* STC Elsewhere: I shined the Strange Tales Spotlight on the great Becky Cloonan and noted the demise of Wizard’s price guide and message board.
* Fantastic interview with Gary Groth and Kristi Valenti about the revamped print and web iterations of The Comics Journal by Kiel Phegley over at CBR. Five words, folks: Gary Groth’s Happy Hour podcast. Also, among other things, we learn that TCJ will be hosting blogs by Shaenon Garrity, Rob Clough, and R. Fiore, as well as importing Noah Berlatsky and Ng Suat Tong’s Hooded Utilitarian group blog.
* Jog analyzes the sizzle-to-steak ratio in Greg Rucka and J.H. Williams III’s Detective Comics. If there’s enough sizzle, can it become a steak substitute?
* Wanna see Benjamin Marra draw Marilyn Chambers?
* Wanna see Johnny Ryan draw the poster for The Exorcist on a post-it note? And do a kids’ comic with Dave Cooper?
* Wanna see Frank Santoro draw a Cold Heat tribute to the poster for Mario Bava’s Black Sunday?
* Wanna see every page of Chris Ware’s Jimmy Corrigan laid out on a wall?

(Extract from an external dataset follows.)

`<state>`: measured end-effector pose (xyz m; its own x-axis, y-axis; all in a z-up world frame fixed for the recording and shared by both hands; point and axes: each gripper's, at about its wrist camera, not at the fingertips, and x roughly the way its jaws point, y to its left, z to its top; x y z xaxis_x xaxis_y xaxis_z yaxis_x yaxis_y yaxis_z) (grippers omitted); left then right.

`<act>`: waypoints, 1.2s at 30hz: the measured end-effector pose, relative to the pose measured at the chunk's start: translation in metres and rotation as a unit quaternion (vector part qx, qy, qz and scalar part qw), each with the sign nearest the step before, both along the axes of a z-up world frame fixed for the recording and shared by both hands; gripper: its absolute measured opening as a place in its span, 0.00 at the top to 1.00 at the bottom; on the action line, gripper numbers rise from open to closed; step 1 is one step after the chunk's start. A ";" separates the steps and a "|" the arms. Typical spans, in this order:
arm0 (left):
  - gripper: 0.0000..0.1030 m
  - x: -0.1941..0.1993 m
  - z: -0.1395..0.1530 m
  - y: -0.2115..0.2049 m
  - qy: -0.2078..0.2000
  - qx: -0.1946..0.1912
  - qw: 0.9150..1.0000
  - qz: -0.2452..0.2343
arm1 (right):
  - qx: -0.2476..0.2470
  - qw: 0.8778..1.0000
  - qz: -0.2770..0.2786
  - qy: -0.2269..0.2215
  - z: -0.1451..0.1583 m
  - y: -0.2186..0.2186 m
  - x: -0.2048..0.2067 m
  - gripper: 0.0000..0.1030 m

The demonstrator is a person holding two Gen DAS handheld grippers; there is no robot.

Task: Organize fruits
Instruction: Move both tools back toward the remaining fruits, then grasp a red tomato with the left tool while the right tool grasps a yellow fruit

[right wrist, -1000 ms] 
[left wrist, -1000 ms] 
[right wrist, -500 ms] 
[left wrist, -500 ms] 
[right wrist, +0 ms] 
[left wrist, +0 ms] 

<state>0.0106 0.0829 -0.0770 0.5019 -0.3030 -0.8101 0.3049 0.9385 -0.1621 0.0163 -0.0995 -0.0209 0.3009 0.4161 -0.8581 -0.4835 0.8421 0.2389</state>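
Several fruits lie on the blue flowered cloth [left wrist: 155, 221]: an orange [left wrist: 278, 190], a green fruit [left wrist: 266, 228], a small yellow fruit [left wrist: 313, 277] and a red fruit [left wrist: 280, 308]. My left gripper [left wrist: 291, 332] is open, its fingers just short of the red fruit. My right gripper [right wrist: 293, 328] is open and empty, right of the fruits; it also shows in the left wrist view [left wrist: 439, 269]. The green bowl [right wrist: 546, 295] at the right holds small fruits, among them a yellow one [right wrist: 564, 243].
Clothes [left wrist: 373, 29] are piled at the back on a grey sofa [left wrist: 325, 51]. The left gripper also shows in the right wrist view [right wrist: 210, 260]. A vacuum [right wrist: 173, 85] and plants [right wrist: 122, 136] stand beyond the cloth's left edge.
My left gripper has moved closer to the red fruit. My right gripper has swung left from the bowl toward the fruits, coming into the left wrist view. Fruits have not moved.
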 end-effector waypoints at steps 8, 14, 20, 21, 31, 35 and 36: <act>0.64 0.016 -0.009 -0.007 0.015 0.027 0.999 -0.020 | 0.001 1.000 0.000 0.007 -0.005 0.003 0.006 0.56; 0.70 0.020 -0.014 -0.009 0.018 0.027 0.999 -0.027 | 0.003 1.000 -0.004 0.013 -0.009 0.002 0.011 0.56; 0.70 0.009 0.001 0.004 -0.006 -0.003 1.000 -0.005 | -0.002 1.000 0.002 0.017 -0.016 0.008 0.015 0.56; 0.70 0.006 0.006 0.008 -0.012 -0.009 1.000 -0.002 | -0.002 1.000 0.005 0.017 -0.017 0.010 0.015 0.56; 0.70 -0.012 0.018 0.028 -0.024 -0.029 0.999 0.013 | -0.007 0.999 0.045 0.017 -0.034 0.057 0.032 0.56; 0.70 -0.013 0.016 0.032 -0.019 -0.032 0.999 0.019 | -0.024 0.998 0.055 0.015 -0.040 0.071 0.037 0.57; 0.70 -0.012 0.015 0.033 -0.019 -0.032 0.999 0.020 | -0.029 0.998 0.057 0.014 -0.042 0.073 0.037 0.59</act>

* Wanna see a new comic written and drawn by Alan Moore? Also, he’s working with Gorillaz, he tells a cute story about Brian Eno, and the League of Extraordinary Gentlemen book he’s finishing now takes place in the present day!

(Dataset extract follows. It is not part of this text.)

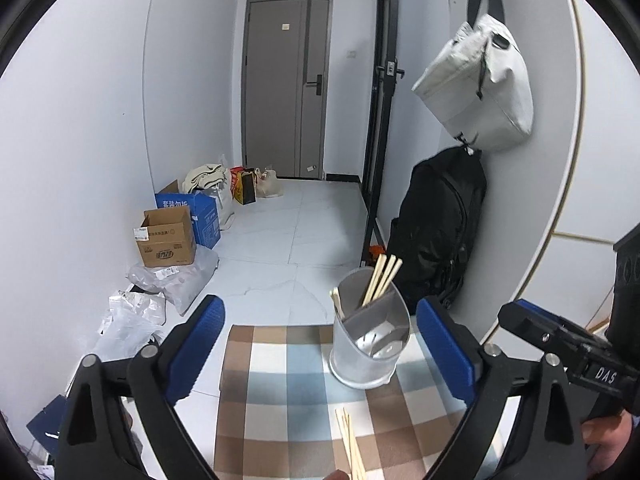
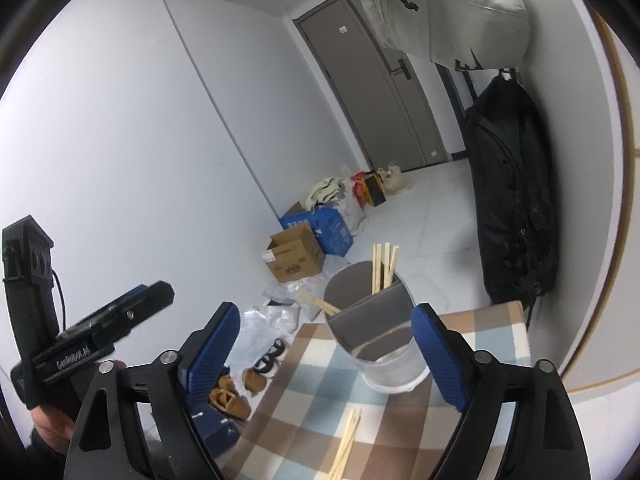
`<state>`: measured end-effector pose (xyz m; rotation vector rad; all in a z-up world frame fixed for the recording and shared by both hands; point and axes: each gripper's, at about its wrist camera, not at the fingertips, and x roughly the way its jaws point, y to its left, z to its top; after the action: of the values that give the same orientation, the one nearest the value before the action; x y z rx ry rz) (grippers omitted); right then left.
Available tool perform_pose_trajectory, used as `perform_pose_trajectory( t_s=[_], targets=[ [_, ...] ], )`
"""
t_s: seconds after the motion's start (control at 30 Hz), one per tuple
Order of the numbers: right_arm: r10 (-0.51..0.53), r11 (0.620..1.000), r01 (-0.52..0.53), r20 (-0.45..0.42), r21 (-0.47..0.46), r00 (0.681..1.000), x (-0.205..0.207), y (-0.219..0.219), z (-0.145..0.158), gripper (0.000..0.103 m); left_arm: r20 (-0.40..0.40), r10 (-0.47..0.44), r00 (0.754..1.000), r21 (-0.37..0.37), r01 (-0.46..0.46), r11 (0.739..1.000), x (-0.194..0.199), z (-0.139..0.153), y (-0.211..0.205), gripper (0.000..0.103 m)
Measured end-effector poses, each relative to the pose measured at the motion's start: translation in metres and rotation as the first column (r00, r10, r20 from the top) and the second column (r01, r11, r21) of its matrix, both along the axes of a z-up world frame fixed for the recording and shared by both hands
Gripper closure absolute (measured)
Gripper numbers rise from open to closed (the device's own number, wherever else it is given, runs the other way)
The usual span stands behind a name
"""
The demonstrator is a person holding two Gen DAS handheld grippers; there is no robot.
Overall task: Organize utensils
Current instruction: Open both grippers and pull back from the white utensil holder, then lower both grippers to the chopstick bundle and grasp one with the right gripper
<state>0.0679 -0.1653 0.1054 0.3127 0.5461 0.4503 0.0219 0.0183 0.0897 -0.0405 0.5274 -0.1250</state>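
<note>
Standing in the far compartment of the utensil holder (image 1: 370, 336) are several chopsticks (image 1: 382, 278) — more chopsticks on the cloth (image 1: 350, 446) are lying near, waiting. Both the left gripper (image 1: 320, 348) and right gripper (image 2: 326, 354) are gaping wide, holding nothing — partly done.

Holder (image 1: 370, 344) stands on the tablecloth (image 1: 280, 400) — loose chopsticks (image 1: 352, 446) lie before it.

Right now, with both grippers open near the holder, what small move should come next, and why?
Probably lower the right gripper onto the loose chopsticks lying on the checked cloth and close on them. Several chopsticks already stand in the holder, these remain outside it, and both the right gripper and the left gripper are open with nothing between their fingers.
</note>
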Motion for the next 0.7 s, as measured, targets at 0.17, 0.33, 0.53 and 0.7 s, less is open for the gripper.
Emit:
perform_pose_trajectory(
  t_s=[0.17, 0.33, 0.53, 0.7],
  targets=[
    [-0.011, 1.000, 0.011, -0.002, -0.018, 1.000, -0.016, 0.001, -0.013, 0.008, -0.011, 0.003, 1.000, -0.019, -0.003, 1.000, -0.010, -0.015, 0.001, 0.006],
    [-0.022, 1.000, 0.022, -0.008, -0.022, 1.000, -0.029, -0.002, -0.027, 0.003, -0.025, 0.023, 0.999, -0.030, -0.024, 0.999, -0.020, -0.035, 0.001, 0.006],
    [-0.020, 0.998, 0.020, -0.004, -0.058, 1.000, -0.041, -0.002, -0.045, 0.000, -0.035, 0.042, 0.999, -0.043, -0.043, 0.998, -0.025, -0.057, 0.002, 0.006],
    [-0.002, 0.994, 0.001, -0.010, -0.106, 1.000, -0.046, 0.005, -0.063, 0.000, -0.048, 0.066, 0.997, -0.052, -0.069, 0.996, -0.022, -0.074, 0.009, 0.006]
  ],
)
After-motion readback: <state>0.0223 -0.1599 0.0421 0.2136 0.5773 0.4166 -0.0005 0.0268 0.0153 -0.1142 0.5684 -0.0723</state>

* Oh yeah: While Moore’s thoroughgoing ignorance about many aspects of contemporary culture is lamentable (no matter how good a writer he is), it’s also increasingly clear that his expression of it in interviews is in no small part due to lousy questions from his interviewers.

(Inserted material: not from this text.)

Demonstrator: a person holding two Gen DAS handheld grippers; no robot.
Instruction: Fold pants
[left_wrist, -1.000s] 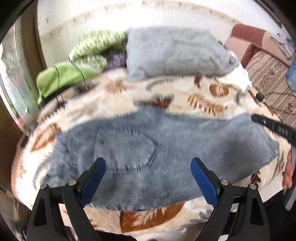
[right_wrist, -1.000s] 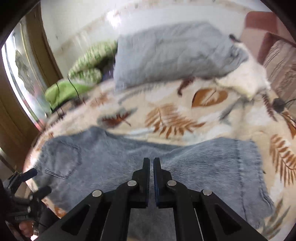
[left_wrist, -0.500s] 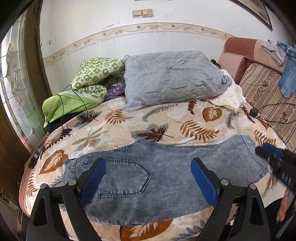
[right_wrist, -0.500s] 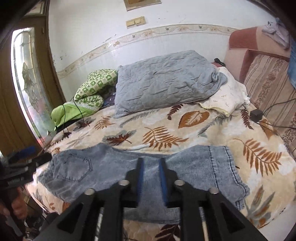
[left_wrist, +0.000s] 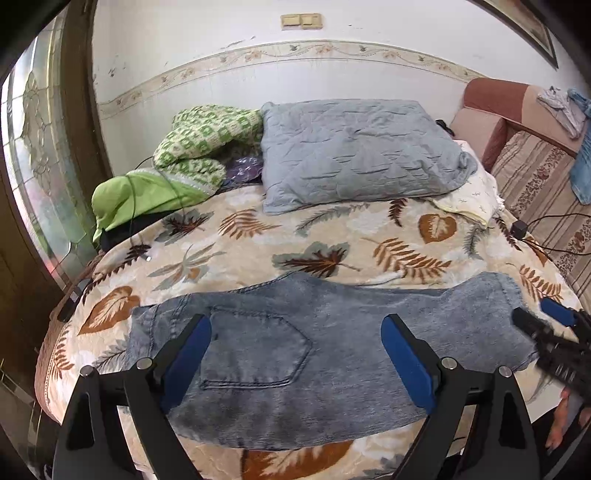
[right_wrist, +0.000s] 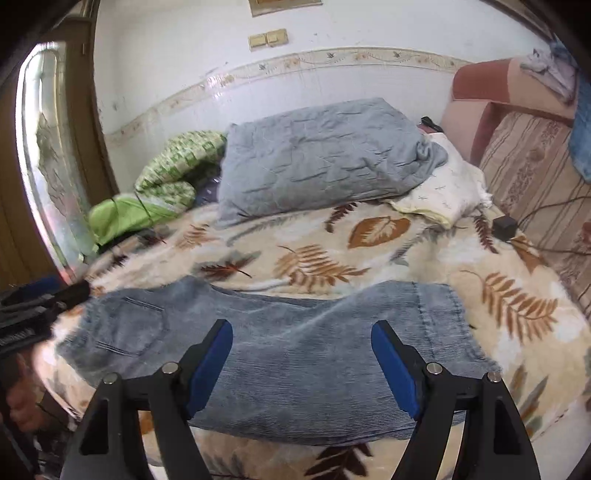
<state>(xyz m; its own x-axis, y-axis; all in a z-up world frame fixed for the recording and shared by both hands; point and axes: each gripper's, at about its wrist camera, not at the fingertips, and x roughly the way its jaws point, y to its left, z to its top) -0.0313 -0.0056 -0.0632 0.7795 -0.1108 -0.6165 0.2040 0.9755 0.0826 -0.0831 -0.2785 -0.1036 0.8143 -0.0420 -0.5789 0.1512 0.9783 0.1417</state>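
Jeans (left_wrist: 295, 354) lie folded lengthwise across the near edge of the bed (left_wrist: 332, 236), pocket side up. Left gripper (left_wrist: 295, 347) hovers above them, fingers wide apart — nothing held. Right gripper (right_wrist: 301, 347) jaws opening — clear of the fabric

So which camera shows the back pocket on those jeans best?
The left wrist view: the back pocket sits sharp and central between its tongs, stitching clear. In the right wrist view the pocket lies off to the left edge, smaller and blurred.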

* Well, this is odd: This interview with Sleigh Bells and this interview with Gary Numan (via) reveal that both owe their entire careers to a coincidence: Sleigh Bells’ Derek Miller and Alexis Krauss met when he waited on her at a restaurant and happened to ask if she sang, while Numan discovered his signature instrument, the Moog keyboard, because someone left one at the studio where his ersatz punk band was recording. I can relate: the only reason I bumped into the old high school and college classmate who got me my first job as a writer and remains my editor at Maxim is because I was wandering around Manhattan looking for a party that turned out to be in Brooklyn.
* Quoted on Pitchfork! Made it, Ma! Top o’ the world!
“Comic” critic, Sean T. Collins.
I want that quote on my tombstone.
“Comic” critic, Sean T. Collins.
I want that quote on my tombstone. Kudos!
“Isn’t that something?” Indeed!
lousy questions from his interviewers.
Christ that interviewer got on my nerves, and that exchange in particular. Had me ranting on the Mindless email list.
It’s tricky because while I, of course, do not own Alan Moore and the chap doesn’t owe me anything, it’s deeply disappointing when one of your heroes is a) so ill served, and b) is prepared to buy into the kind of shit being talked in that interview.